| What you need to do |
Copy the data exactly, keeping every line intact.

____________________

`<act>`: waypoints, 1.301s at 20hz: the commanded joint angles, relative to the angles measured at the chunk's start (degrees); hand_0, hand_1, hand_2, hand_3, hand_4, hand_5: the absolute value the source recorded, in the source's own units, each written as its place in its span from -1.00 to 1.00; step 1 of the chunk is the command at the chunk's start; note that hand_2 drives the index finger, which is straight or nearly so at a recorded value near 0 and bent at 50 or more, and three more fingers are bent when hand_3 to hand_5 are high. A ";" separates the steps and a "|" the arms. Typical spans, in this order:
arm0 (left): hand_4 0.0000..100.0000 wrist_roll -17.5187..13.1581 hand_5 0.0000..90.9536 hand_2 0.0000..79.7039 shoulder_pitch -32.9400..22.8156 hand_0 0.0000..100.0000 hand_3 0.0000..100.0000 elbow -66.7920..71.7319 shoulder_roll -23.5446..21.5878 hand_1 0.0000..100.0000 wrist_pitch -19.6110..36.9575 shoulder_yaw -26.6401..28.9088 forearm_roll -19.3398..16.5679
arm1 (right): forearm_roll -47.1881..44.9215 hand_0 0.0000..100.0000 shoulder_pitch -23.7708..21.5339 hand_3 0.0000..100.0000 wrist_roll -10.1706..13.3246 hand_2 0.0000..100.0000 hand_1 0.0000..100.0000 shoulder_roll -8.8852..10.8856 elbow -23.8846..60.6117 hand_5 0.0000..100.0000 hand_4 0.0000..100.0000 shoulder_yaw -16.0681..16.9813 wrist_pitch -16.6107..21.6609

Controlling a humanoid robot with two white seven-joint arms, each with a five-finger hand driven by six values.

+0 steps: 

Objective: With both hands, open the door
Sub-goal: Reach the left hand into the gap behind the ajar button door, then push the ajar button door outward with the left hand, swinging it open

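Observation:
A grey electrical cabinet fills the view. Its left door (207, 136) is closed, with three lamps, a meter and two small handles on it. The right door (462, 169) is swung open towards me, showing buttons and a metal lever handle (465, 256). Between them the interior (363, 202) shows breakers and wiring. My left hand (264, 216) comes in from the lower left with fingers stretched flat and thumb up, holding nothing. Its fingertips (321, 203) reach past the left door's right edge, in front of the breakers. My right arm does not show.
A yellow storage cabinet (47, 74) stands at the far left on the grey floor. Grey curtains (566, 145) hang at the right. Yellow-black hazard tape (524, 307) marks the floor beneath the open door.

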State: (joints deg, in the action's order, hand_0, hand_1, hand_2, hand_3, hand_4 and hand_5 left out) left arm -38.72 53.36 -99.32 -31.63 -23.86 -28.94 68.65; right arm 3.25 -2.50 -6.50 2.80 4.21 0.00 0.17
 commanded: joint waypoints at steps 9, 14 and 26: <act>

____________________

| Output |
`<act>`: waypoints, 1.301s at 20hz: the commanded joint angles, relative to the angles measured at the chunk's start (degrees); hand_0, hand_1, hand_2, hand_3, hand_4, hand_5: the absolute value the source recorded, in the source's own units, each written as its place in its span from -1.00 to 1.00; step 1 of the chunk is the command at the chunk's start; note that hand_2 drives the index finger, which is straight or nearly so at a recorded value near 0 and bent at 50 or more, and three more fingers are bent when hand_3 to hand_5 are high. A ";" separates the steps and a "|" the arms. Typical spans, in this order:
arm0 (left): hand_4 0.0000..100.0000 wrist_roll -17.5187..13.1581 hand_5 0.0000..90.9536 hand_2 0.0000..79.7039 shoulder_pitch -32.9400..22.8156 hand_0 0.0000..100.0000 hand_3 0.0000..100.0000 elbow -66.7920..71.7319 shoulder_roll -23.5446..21.5878 hand_1 0.0000..100.0000 wrist_pitch -19.6110..36.9575 shoulder_yaw -26.6401..28.9088 forearm_roll -19.3398..16.5679
arm1 (right): forearm_roll -47.1881..44.9215 hand_0 0.0000..100.0000 shoulder_pitch -23.7708..21.5339 hand_3 0.0000..100.0000 wrist_roll -10.1706..13.3246 hand_2 0.0000..100.0000 hand_1 0.0000..100.0000 shoulder_roll -8.8852..10.8856 elbow -23.8846..60.6117 hand_5 0.0000..100.0000 hand_4 0.0000..100.0000 shoulder_yaw -16.0681..16.9813 wrist_pitch -16.6107..21.6609

Controlling a humanoid robot with two white seven-joint arms, each with a five-finger hand driven by six values.

+0 steps: 

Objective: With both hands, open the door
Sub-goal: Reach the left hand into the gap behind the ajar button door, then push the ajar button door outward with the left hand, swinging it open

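Observation:
A grey electrical cabinet fills the view. Its left door (207, 136) is closed, with three lamps, a meter and two small handles on it. The right door (462, 169) is swung open towards me, showing buttons and a metal lever handle (465, 256). Between them the interior (363, 202) shows breakers and wiring. My left hand (264, 216) comes in from the lower left with fingers stretched flat and thumb up, holding nothing. Its fingertips (321, 203) reach past the left door's right edge, in front of the breakers. My right arm does not show.
A yellow storage cabinet (47, 74) stands at the far left on the grey floor. Grey curtains (566, 145) hang at the right. Yellow-black hazard tape (524, 307) marks the floor beneath the open door.
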
State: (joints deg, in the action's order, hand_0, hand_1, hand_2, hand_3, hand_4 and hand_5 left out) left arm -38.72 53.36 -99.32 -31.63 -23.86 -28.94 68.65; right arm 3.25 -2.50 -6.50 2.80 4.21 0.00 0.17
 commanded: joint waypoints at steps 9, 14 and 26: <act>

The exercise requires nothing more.